Today’s was clear. As with all the others, Gigi didn’t know how much she’d been dreading hearing something else until she heard the good news. You told yourself it was routine, but you didn’t believe it, not in your deepest self. You were always waiting for it to come back, and on those days – on check-up days – that fear crept very near the surface of you, and lurked malevolently. The oncologist beamed when she was called back into the room, and closed her file decisively for another six months. And relief broke over her like a warm bath, reaching to the edge of every muscle and sinew that had held itself clenched.
Today’s buffer between the appointment with oncology and Richard was mojitos with Kate. Gigi opened her handbag and took out her lipstick.
Tess
‘Right, then, I’ll see about getting us some teas, shall I?’
Donna always did this the moment they arrived. It was as if she couldn’t bear just to be in the room with Iris. She had to be busy. Once the tea had been drunk, she’d collect up the cups and saucers, chattering about helping out the staff, them being so busy and all, and be off again. She’d tidy the drawers, smooth the counterpane, rearrange the photographs. Fidget and fuss until it was time to go. Which was ironic, since at home those small tasks never occurred to her, and went entirely undone. Tess knew she couldn’t help it, that it was her coping mechanism, but nonetheless she usually ended up wishing she’d come alone.
The nurse who’d brought them in stood w
ith her hand on the handle of the open door. Tess hadn’t met her before. Her badge said her name was Sandy. She looked kind. Iris’s thin white hair had been combed recently: she looked fresh and sweet. Tess felt the rush of gratitude she always felt for the tenderness of these carers for people they didn’t love.
Tess sat down in the armchair next to Iris’s, taking her grandmother’s cool, powdery hand in her own. Iris gave it willingly without acknowledging Tess. The hand felt tiny and ineffectual in her own, the skin almost translucent, the veins prominent. Iris’s engagement ring was twisted so that the small stones were facing into her palm. Tess gently turned it on Iris’s finger. Iris looked from the ring to her face, and then back at the ring.
‘She’s been chatty this afternoon, haven’t you, Iris? We had a bath, a lovely clean-up. And she was chatting away the whole time.’

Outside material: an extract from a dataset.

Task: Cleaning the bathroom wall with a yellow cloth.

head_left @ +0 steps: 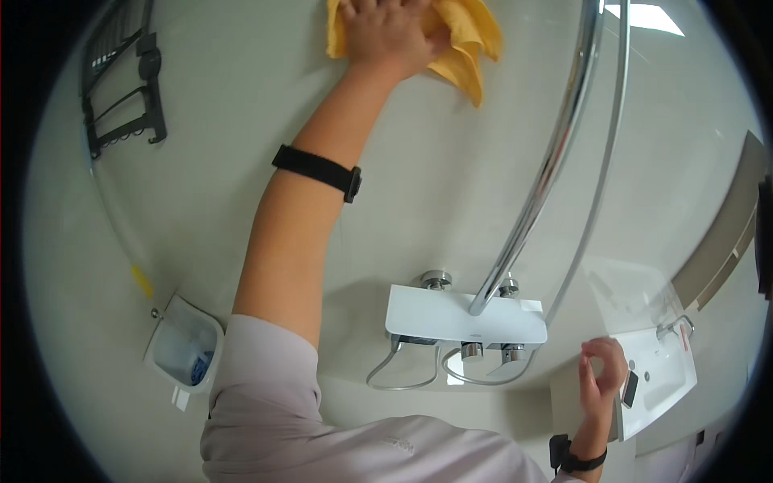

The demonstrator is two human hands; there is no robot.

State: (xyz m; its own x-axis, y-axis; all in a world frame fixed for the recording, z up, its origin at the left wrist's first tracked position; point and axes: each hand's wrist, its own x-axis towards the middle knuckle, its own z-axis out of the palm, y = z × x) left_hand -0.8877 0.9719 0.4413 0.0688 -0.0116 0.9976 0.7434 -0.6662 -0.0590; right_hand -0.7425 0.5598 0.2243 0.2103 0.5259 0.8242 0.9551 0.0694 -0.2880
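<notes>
At the top of the view my left hand (pixel 388 34) presses a yellow cloth (pixel 469 50) against the pale wall. Its fingers are spread over the cloth, and the fingertips run up to the picture's edge. The cloth bunches out past the thumb and hangs in a loose fold. Down at the lower right, my right hand (pixel 604 377) hovers in front of the washbasin (pixel 656 378). Its fingers curl round toward the thumb in a loose ring, with nothing visible in them.
A white shower mixer (pixel 467 314) with chrome knobs sits low on the wall. From it rise a chrome riser pipe (pixel 541 181) and a grey hose (pixel 604 161). A black rack (pixel 129 88) hangs at the upper left. Below it is a white bin (pixel 179 342) holding something blue.
</notes>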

Despite her gratitude, Tess bridled slightly at Sandy’s tone of voice – undoubtedly gentle but too childlike. The use of ‘we’. It seemed as inevitable as the smell in places like this.

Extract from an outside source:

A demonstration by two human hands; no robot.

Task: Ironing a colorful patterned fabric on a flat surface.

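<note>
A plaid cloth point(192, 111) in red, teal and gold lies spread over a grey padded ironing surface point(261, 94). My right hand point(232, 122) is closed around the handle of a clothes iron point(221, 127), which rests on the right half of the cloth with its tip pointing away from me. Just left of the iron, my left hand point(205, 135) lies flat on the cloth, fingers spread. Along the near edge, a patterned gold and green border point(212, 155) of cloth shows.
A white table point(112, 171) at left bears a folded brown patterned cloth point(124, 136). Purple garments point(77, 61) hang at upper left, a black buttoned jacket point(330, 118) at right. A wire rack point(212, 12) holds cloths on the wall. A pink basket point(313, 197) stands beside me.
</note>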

Iris ignored the question, still staring at the ring.
‘Yes, very chatty. Been talking about a Tom.’
‘Tom?’
‘Is that your grandad?’
‘No. My granddad was Wilf.’
‘Is he …’
Tess shook her head quickly. ‘I never knew him. He died the year before I was born.’
‘Well, it’s definitely Tom she’s been talking about today. Do you know who that is?’
‘I don’t think so.’
‘Not to worry. That happens.’
I know, Tess thought. I know that happens. Someone like Iris – their brain can alight on any moment of their entire lives, real or imaginary, true or false. Their minds are kaleidoscopes. Their histories are tessellated. ‘What’s she been saying about Tom?’